Karl Marx disait que «toute la société humaine n’est plus qu’une machine pour créer de la richesse et de la pauvreté». Une fois inscrit sur un listing de pauvres, il est impossible d’en sortir.
Raymond Aron nous dit ceci de très juste : «Quand les hommes ne choisissent pas, les événements choisissent pour eux». Mais est-il possible de choisir dans un monde dont les mécanismes sont implacables et fondés sur une doctrine qui a montré jusque-là son efficacité à réduire les hommes en esclaves et en simples outils de production ? Karl Marx disait que «toute la société humaine n’est plus qu’une machine pour créer de la richesse et de la pauvreté». Une fois inscrit sur un listing de pauvres, il est impossible d’en sortir. C’est une condamnation à vie, jusqu’à la retraite, la mise au repos définitif loin de la fabrique, de la manufacture, de l’usine. Face à cette vérité effarante, la boutade de Henri Jeansen prend tout son sens : «Le travail est un trésor. Le travail des autres, cela va de soi». Une saillie qui a trouvé écho chez un auteur qui a bien connu le monde du calvaire, Joseph Conrad : Je n’aime pas le travail, nul ne l’aime ; mais j’aime ce qui est dans le travail l’occasion de se découvrir soi-même».

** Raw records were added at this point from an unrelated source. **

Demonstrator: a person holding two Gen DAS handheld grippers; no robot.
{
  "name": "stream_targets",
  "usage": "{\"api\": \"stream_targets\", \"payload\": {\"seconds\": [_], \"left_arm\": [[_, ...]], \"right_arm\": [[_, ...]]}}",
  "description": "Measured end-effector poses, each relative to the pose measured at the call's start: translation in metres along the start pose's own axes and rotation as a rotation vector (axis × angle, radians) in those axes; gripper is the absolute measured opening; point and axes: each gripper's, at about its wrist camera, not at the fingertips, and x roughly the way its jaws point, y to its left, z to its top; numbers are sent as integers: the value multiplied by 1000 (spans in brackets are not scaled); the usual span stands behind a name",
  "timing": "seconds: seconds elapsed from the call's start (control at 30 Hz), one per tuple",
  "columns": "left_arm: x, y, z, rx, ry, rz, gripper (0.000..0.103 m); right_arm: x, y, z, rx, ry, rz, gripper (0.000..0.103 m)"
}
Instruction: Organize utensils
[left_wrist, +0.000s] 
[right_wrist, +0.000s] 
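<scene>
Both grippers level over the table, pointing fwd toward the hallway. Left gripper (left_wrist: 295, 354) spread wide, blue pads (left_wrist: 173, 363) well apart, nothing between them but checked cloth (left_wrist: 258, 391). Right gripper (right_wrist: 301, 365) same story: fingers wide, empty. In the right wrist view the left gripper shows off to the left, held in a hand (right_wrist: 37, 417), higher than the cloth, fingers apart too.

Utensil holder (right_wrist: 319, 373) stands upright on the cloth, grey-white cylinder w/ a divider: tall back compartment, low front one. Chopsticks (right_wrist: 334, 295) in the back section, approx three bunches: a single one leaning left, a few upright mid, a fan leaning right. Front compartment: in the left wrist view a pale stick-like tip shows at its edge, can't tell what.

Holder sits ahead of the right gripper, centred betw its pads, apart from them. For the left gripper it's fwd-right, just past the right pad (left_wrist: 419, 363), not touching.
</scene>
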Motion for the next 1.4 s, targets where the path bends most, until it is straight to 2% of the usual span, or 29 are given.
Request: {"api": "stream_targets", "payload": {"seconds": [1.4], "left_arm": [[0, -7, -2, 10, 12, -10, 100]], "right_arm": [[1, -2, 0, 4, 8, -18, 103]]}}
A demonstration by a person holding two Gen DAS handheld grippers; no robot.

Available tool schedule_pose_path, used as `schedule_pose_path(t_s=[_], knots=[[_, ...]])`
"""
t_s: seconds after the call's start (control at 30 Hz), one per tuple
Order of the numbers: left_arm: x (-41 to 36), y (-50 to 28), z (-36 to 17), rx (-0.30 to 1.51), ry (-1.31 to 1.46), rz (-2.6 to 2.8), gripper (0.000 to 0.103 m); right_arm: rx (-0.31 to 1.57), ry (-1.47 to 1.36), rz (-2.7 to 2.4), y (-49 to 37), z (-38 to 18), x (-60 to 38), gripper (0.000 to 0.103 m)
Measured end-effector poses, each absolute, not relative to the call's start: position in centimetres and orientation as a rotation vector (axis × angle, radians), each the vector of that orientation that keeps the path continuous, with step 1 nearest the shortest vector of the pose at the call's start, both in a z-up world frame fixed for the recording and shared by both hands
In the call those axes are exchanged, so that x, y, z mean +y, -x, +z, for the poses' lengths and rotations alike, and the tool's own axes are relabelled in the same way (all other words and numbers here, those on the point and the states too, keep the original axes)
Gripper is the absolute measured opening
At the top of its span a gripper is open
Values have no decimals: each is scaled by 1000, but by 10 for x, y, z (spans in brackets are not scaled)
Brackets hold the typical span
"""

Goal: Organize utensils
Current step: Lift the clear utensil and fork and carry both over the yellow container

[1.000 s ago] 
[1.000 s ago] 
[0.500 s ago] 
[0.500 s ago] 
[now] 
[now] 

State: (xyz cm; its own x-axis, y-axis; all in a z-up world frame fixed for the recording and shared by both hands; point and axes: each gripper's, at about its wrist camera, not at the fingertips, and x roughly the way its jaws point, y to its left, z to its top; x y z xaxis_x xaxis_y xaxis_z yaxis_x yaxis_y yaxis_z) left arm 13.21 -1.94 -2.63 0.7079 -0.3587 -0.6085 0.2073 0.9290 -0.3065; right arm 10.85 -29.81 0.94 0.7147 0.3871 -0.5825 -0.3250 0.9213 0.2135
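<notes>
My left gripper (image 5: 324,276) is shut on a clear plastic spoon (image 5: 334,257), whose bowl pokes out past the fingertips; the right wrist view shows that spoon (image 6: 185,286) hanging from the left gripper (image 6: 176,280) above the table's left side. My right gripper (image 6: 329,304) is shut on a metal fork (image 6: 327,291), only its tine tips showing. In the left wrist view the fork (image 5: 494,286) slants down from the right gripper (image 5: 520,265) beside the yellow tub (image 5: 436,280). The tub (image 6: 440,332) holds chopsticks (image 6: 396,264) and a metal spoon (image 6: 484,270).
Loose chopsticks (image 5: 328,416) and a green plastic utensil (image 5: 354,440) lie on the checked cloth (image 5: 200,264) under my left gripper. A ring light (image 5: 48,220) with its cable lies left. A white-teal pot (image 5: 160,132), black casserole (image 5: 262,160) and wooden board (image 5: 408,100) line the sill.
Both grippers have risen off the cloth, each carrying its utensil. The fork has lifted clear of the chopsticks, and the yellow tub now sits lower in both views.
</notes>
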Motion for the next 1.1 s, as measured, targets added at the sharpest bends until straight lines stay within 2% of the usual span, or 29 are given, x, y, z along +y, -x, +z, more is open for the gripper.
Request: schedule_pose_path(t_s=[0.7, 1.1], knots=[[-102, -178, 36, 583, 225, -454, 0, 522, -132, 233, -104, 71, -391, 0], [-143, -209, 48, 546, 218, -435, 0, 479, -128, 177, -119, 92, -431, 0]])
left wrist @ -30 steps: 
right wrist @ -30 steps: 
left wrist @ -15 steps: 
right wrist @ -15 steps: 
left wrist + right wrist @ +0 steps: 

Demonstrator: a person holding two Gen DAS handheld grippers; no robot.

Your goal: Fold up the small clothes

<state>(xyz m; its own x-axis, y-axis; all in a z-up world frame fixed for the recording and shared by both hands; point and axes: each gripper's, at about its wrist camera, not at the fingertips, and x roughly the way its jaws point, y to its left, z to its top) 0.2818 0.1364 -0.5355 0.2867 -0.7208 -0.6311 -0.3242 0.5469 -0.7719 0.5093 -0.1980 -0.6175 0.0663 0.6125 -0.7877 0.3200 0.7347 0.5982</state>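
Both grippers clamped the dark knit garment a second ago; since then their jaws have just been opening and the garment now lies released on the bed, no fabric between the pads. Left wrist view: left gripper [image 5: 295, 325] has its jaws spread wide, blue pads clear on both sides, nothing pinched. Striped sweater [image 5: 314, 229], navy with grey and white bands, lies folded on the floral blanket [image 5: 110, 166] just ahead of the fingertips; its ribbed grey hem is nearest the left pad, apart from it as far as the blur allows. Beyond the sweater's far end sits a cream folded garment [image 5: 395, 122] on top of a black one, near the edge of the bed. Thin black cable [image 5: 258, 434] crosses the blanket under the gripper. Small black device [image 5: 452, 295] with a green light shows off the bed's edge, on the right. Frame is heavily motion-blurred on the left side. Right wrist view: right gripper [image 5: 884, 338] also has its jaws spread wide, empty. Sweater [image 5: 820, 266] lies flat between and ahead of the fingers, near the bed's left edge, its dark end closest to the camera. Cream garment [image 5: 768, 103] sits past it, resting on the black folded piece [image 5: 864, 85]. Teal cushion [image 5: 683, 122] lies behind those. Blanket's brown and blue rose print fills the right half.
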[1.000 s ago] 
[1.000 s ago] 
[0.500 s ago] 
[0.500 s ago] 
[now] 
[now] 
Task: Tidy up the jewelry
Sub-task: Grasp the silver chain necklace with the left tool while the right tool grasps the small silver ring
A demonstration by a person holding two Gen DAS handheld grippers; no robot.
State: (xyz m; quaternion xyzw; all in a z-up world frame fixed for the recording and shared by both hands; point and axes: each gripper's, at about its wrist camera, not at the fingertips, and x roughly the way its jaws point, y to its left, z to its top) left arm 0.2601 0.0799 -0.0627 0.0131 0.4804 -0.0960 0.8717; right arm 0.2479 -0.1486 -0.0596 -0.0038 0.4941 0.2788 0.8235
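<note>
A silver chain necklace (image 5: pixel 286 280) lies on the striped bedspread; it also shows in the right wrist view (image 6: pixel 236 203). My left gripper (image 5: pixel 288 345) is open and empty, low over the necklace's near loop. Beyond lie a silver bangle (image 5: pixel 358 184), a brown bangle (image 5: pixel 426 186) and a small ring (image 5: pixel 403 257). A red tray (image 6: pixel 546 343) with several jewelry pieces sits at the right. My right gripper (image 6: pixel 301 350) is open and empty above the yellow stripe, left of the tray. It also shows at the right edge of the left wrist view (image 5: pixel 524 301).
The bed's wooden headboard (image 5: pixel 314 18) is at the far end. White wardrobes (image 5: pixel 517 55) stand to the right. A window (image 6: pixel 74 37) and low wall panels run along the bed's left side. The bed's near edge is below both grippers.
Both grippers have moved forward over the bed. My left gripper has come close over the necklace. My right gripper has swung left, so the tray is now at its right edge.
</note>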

Vous l’avez compris, il s’agit ici de tous les travaux qui asservissent les hommes, qui en font des outils, des numéros de série pour faire du chiffre, de simples machines humaines conditionnées par la promesse de la récompense en fin de journée, en fin de mois. Le reste, le travail de l’esprit, l’imagination, la créativité, l’ingéniosité, l’inventivité, la réflexion, la conception, l’art de vouloir donner corps à des idées qui au lieu de réduire les hommes à l’esclavage les élève par le goût de la beauté et de l’infinie capacité de l’esprit humain, tout ceci n’est pas un calvaire ni une condamnation, mais un élan. Car, le travail comme le génie est un don de la nature. C’est dans ce sens que le père des Misérables nous dit : «La cloche dit : Prière ! Et l’enclume : Travail». Ce à quoi répond Léon Bloy : «Le travail est la prière des esclaves ; la prière est le travail des hommes libres».
En somme, le travailleur est toujours quelqu’un qui prie. Il prie pour son salaire, pour ne pas tomber malade et perdre ses heures de travail, pour son crédit dont il doit s’acquitter avant son éjection du système ouvrier. Ce crédit, qui est encore plus asservissant que le travail lui-même : «On revient avec le crédit à une situation proprement féodale, celle d’une fraction de travail due d’avance au seigneur, au travail asservi», écrit Jean Baudrillard. C’est pour cette raison qu’une société fondée sur le travail ne rêve que de repos. L’idée des vacances qui font supporter les longues heures de trime pensant au dimanche, aux jours de congés, aux jours fériés et cette parenthèse estivale ou hivernale pour prendre un repos mérité avant de revenir à la manufacture. Parce qu’à plus d’un égard, face à cette structure du travail, on vérifie que quoi que l’on dise et que l’on pense, «le propre du travail, c’est d’être forcé», comme l’avait écrit Alain. Cette condition est liberticide. Elle oblige les hommes à négocier leurs forces. Elle met sur chaque effort une valeur marchande.
Elle réduit les hommes au rang des bêtes de somme. Triste réalité de milliards d’individus dans ce monde aujourd’hui. Tous dirigés, malgré eux, vers l’abattoir des jours. La mort y est toujours présente. Souvent elle fait durer le supplice. Parfois, elle l’anticipe. Mais la finalité est la même: avoir peur. Constamment peur de tout perdre, de ne plus être capable de faire durer ce même calvaire qui devient la raison même de la vie de tant d’humains. Peur de ne plus s’acquitter de ses factures.
Peur de sortir d’une prison nommée usine pour une prison nommée cellule. «Quand un homme s’angoisse pour son loyer, les traites de sa voiture, le réveille-matin, l’éducation du gosse, un dîner à dix dollars avec sa petite amie, l’opinion du voisin, le prestige du drapeau ou les malheurs de Brenda Starr, une pilule de LSD a toutes les chances de le rendre fou parce qu’il est déjà fou en un sens, écrabouillé par les interdits sociaux et rendu inapte à toute réflexion personnelle», ajoute le même Bukowski. Pourtant, il faut bien, à un moment ou un autre, se rendre compte que ce n’est pas là vivre. Ce n’est même pas exister.